M2 QCB, İhracat Başarılarıyla da Öne Çıkıyor
Dünyada her ordunun kullanmak istediği 12,7 mm’lik ağır makinalı tüfekler, çok zor ulaşılabilen silahlar. Özellikle Afrika ve Güney Doğu Asya ülkelerinde, bu silahın çok büyük bir pazarı bulunuyor. Uluslararası üreticilerin, bu silahın farklı ülkelere satışı için ihracat lisansı almaları, en az 90 gün ile 270 gün arası sürebiliyor. Hatta bazı durumlarda, özellikle ABD’nin ITAR kısıtlamaları söz konusu olduğunda, hiç izin de alınamayabiliyor. CANiK M2 QCB, hiçbir bileşeni ITAR’a tabi olmayan bir ürün olduğu için Türkiye Cumhuriyeti’nin verdiği izinler doğrultusunda, sipariş alındıktan sonra 45 günde teslim edilebilecek durumda.
SYS, 2021 yılında, silahın QCB sürümü için; Ortadoğu, Kafkasya ve Afrika ülkelerinden toplam 1.500 adetlik sipariş aldı ve silahların ilk teslimatı bir Orta Doğu ülkesine yapıldı. Ardından Afrika ve Kafkas ülkelerine teslimatlar gerçekleştirildi.

SYS, 2022 yılının Ocak ayında katıldığı SHOT Show fuarında ise silahın ihracatı konusunda; Brezilya, Ekvator Cumhuriyeti, Endonezya, Filipinler, Malezya, Panama ve Paraguay’dan gelen heyetlerle görüştü.

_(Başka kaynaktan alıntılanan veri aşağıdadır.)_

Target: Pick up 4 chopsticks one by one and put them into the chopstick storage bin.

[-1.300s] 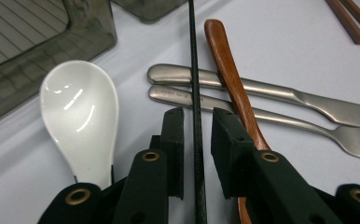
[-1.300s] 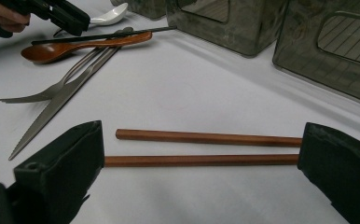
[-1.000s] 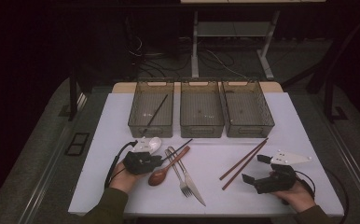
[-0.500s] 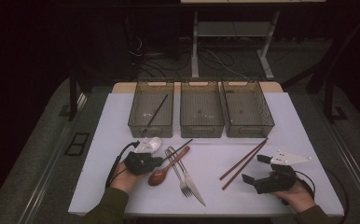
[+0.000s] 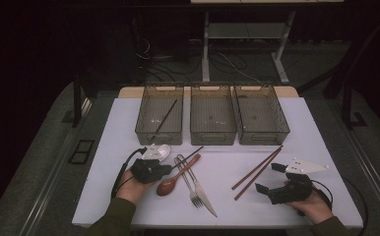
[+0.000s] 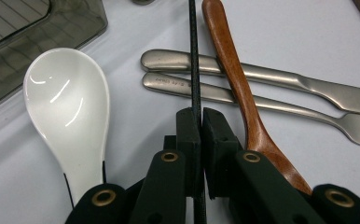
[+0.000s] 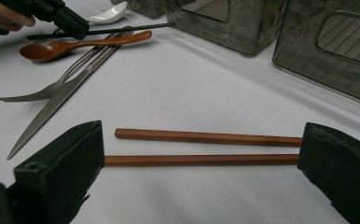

Bu görüşmelerin bir kısmı doğrudan son kullanıcılarla bir kısmı da SYS’nin bu ülkelerdeki temsilcileriyle gerçekleştirildi. SYS, yapılan görüşmelerin ardından, toplam adedi henüz açıklanmayan ön siparişler aldı. Alınan bu siparişlerle CANiK M2 QCB’nin Asya ve Güney Amerika’ya ihracatında önemli bir adım atılmış oldu. Bu adımın teslimata dönüşmesi ise çok uzun sürmedi. SYS, DSA 2022 ve NATSEC 2022 fuarlarının ardından yayınladığı basın bülteninde, SHOT Show fuarında görüştüğü Uzak Doğu ülkesinin, CANiK M2 QCB ağır makineli tüfeği kara kuvvetlerinin envanterine aldığını duyurdu.